Doña María está inconsolable. Repite mecánicamente a la gente que le da el pésame: «Estaba en gracia de Dios. Había comulgado por la mañana. ¡Está en el cielo!», pero ni siquiera el convencimiento de que Alfonsito ha mejorado de estado la consuela. Convocan a su confesor, el padre Valentini, que interrumpe sus vacaciones en Madeira para impartir a la ilustre dama el consuelo de la religión. En vano. Después de una semana de pláticas de piedad y fe y de resignación cristiana, el cura se da por vencido y sugiere la conveniencia de recurrir a la medicina. Los Rocamora consultan con el psiquiatra López-Ibor en Madrid, que les recomienda el ingreso de la ilustre paciente en una clínica alemana cercana a Frankfurt especializada en el tratamiento de depresiones exógenas. Doña María se ingresa con su amiga y dama de compañía Amalita López-Doriga.
Deja atrás un triste cuadro familiar. Pilar se entrega a sus prácticas de enfermería en un hospital lisboeta. Margarita, la infanta ciega, que estaba muy unida a Alfonsito, está inconsolable y llora a todas horas, lo que altera los nervios de don Juan. Al final deciden que lo mejor para ella será cambiar de aires y la envían a Madrid, a un curso de puericultura[265] para el que no se requieren estudios previos (las infantas no han cursado siquiera el bachillerato elemental, innecesario, según don Juan, para personas de tan elevado rango).
Don Juan no encuentra mejor antídoto para su profundo dolor que lanzarse a la aventura marítima de atravesar el Atlántico en su yate Saltillo[266].
En Estoril coinciden muchos militares monárquicos y, como suele suceder en todo entierro hispano, aprovechan el encuentro para intercambiar opiniones sobre los temas que los preocupan, especialmente la ansiada restauración de la monarquía[267]. Se baraja la posibilidad de una fórmula intermedia: que don Juan III suba al trono y Franco tutele la institución como una especie de regente. El conde de Ruisefiada está organizando una trama de militares monárquicos.
—Esta vez podría ir en serio —murmura un general en cabildeo con dos colegas—. Contamos con la adhesión de José Bautista Sánchez.

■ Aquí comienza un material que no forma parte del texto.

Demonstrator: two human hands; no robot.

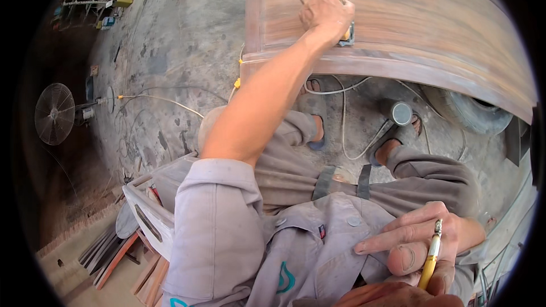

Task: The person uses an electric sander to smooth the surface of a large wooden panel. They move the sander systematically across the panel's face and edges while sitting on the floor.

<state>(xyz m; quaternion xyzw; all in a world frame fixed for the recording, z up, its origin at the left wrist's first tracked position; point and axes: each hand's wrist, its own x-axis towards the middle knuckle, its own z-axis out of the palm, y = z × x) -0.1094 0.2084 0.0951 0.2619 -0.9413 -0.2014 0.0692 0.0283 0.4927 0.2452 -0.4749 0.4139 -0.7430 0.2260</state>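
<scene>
My left hand (pixel 325 14) is stretched far out over a brown wooden panel (pixel 409 8), its fingers closed over a small yellow sander (pixel 345 35). The sander's dark base pad shows beside my wrist and lies against the wood; most of its body is hidden under my palm. Close to the camera at the lower right, my right hand (pixel 424 241) is bent in toward my chest. A cigarette (pixel 431 258) with a yellow filter and ash at its tip is between its fingers.
Below the panel's near edge lie a tyre (pixel 475 111), a grey metal can (pixel 401 113) and a pale cord (pixel 343 116) looping by my sandalled feet. A standing fan (pixel 55 115) is at the left. Beside my left sleeve stand a whitish crate (pixel 145 210) and wood strips (pixel 116 258).
</scene>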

—Eso son palabras mayores —dice el otro.
Y tanto que lo son. El general Bautista Sánchez es el capitán general de Cataluña.
—¿Y cuál sería el procedimiento? —pregunta el tercero.
—El único posible: golpe de Estado, exaltación a la presidencia del Gobierno del general Bautista, disolución del Movimiento y restauración de la monarquía en la persona de don Juan III.
—¡Bien que le vendría a don Juan tomar las riendas del Estado para superar esta desgracia!
El plan para restaurar la monarquía quedará en agua de borrajas. Entre los militares conspiradores hay espías de Carrero Blanco que mantienen informado al almirante. El ministro del Ejército, general Muñoz Grandes, le prohíbe a Bautista Sánchez que acuda a una reunión con el conde de Ruiseñada y se entrevista con él en Cataluña[268].
Sin perder de vista las distintas incidencias que se desarrollan sobre el terreno de juego nacional, Franco prosigue con su rutina habitual: mucha caza y pesca, alguna inauguración de pantano, alguna firma de tratado internacional[269]. La propaganda oficial, con el No-Do y los medios de comunicación a su servicio, persuade a los españoles de que Franco trabaja por ellos de sol a sol, incansable, como un estajanovista.